Gather all lines from the material that contain "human".
※
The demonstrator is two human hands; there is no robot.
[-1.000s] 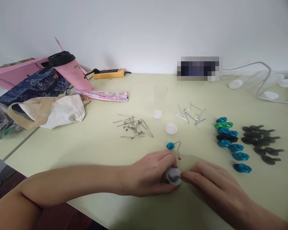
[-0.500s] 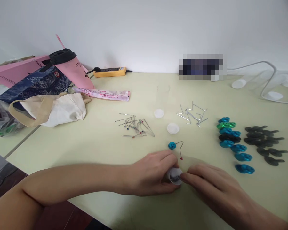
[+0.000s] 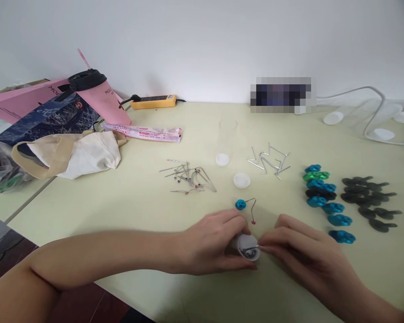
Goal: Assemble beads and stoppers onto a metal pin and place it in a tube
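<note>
My left hand (image 3: 210, 244) is wrapped round a small clear vial (image 3: 248, 247) tipped on its side, with small dark parts inside. My right hand (image 3: 301, 253) pinches a thin metal piece at the vial's mouth. Just beyond the hands lies a blue knob with a bent wire (image 3: 245, 206) ending in a red bead. Farther back lie a heap of wire pins with coloured beads (image 3: 188, 178) and a heap of bent metal pins (image 3: 269, 161).
Blue and green knobs (image 3: 325, 202) and black flat pieces (image 3: 370, 199) lie at the right. Two white caps (image 3: 241, 180) and a clear cup (image 3: 227, 130) stand mid-table. A cloth bag (image 3: 74, 154), a pink tumbler (image 3: 99, 96) and a yellow power strip (image 3: 153, 102) sit at the left.
My right hand has drawn its fingertips up to the vial's mouth and now pinches a thin metal piece there. The vial has shifted slightly to the right.
</note>
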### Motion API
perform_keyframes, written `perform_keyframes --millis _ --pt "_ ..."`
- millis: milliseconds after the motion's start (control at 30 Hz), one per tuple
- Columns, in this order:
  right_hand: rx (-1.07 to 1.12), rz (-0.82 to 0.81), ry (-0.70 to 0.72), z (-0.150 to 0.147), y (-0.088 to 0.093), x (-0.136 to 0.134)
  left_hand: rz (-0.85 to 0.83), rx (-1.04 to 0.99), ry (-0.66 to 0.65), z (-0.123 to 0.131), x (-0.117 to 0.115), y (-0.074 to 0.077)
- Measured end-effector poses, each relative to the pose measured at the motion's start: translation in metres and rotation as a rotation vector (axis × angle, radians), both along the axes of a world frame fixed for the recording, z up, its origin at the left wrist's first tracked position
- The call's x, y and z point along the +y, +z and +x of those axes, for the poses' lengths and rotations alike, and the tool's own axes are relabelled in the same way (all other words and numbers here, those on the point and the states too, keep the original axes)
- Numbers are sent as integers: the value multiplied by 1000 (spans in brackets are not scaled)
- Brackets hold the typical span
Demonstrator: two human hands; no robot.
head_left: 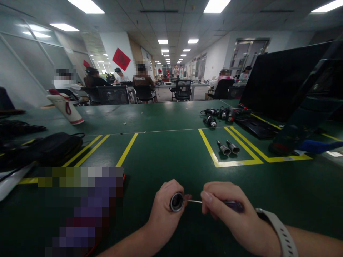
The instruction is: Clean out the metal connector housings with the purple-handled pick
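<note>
My left hand (164,210) is wrapped round a metal cylindrical part (177,202), its round open end facing me and dark inside. In my right hand (227,203) is a screwdriver (235,206) with a dark handle and a thin metal shaft. The shaft points left, and its tip meets the side of the part near my left fingers; whether it sits in a screw or hole is hidden. Two similar metal parts (224,149) with narrow stems lie side by side inside a yellow-taped area beyond my right hand.
Yellow tape (235,163) marks areas on the green table (160,153). Dark tools with cords (223,113) lie at the back right, near a black monitor (284,78). At left are a black bag (48,151), a leaning white cylinder (66,107) and a pixelated purple object (91,210). People sit beyond.
</note>
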State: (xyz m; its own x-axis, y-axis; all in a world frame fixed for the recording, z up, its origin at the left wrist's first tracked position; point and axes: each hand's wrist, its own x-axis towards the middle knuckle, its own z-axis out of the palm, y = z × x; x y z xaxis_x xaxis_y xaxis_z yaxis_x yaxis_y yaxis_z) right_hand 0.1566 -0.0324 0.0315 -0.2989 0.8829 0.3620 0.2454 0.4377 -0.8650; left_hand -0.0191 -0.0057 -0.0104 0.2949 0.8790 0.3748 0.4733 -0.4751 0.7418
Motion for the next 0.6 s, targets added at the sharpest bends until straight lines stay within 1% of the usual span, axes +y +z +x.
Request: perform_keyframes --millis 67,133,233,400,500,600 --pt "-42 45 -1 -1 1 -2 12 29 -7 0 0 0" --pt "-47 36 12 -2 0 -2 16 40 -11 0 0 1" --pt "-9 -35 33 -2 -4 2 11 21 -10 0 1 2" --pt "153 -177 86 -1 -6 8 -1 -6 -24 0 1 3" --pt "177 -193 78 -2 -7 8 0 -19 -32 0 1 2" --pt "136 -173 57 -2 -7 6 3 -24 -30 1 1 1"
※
→ **RESULT**
The demonstrator is two human hands; there is no robot.
Demonstrator: two human hands; no robot.

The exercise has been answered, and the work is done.